1. In the RL literature, the utility or reward function is often allowed to be stochastic. Our agent models assume that the agent’s utility function is deterministic. To represent environments with stochastic “rewards”, we treat the reward as a stochastic part of the environment (i.e. the world state). So in a Bandit problem, instead of the agent receiving a (stochastic) reward $R$, they transition to a state to which they assign a fixed utility $R$. (Why do we avoid stochastic utilities? One focus of this tutorial is inferring an agent’s preferences. The preferences are fixed over time and non-stochastic. We want to identify the agent’s utility function with their preferences).
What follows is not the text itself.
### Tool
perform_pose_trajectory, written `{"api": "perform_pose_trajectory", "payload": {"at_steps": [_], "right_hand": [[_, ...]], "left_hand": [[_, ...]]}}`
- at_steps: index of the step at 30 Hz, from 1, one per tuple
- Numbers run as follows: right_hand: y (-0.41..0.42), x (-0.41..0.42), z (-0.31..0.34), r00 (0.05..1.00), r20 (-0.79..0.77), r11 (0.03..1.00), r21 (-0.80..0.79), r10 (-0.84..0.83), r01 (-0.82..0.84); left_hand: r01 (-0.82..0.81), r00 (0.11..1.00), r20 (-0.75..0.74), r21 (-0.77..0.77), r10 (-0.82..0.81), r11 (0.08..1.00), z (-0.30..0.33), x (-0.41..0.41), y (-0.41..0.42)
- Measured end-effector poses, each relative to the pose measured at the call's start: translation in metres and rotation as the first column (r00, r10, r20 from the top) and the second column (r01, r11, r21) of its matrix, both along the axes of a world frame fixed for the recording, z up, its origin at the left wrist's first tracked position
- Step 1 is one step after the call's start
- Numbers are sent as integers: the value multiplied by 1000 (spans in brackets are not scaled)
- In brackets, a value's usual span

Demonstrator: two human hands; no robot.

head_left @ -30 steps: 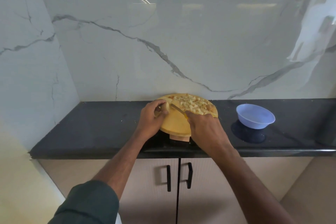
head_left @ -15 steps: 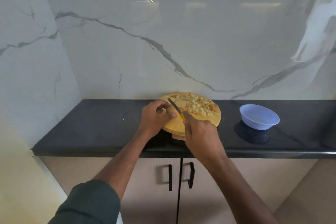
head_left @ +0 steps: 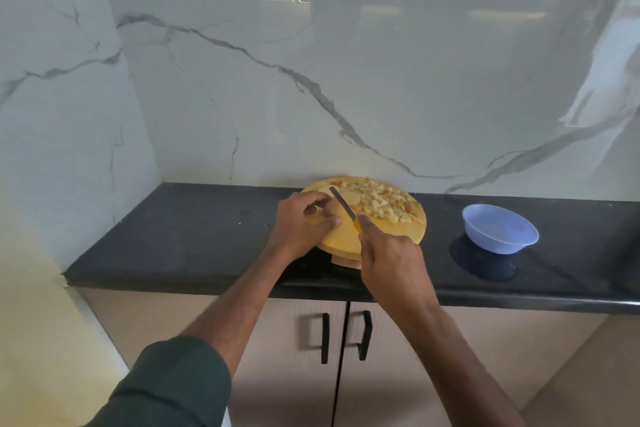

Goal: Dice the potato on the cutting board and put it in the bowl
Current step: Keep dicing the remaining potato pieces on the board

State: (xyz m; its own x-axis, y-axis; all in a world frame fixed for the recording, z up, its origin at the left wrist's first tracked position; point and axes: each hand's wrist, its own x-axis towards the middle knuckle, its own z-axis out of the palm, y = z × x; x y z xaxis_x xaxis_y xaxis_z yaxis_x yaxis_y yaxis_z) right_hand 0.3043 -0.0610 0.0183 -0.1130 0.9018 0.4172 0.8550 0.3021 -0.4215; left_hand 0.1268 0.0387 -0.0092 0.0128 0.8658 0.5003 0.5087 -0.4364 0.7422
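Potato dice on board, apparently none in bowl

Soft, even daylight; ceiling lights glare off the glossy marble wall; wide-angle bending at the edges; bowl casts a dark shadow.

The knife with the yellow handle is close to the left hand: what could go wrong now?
The knife with the yellow handle, in the right hand's grip, cuts beside the left hand holding the last potato piece; a slip could nick a fingertip. The diced pale potato cubes crowd the round wooden cutting board's far edge and could spill.
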Motion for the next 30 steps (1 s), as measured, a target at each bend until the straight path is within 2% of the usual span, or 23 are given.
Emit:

2. In the standard Bandit problem, there is a single unknown MDP characterized by the reward distribution of each arm. In a more challenging generalization, the agent faces a sequence of random Bandit problems that are drawn from some prior. If we treat a standard Bandit as a POMDP, we compute the Bayes optimal policy for the single Bandit and by doing so, we implicitly compute the optimal policy for a sequence of Bandits drawn from the same prior. This is analogous to finding the optimal policy for an MDP: the optimal policy covers every possible state, including those occurring with tiny probability. Model-free RL, by contrast, will focus on the states that are actually encountered in practice.

3. One difference between the functions is that makeAgent uses the global variables transition and observation, instead of having a world parameter.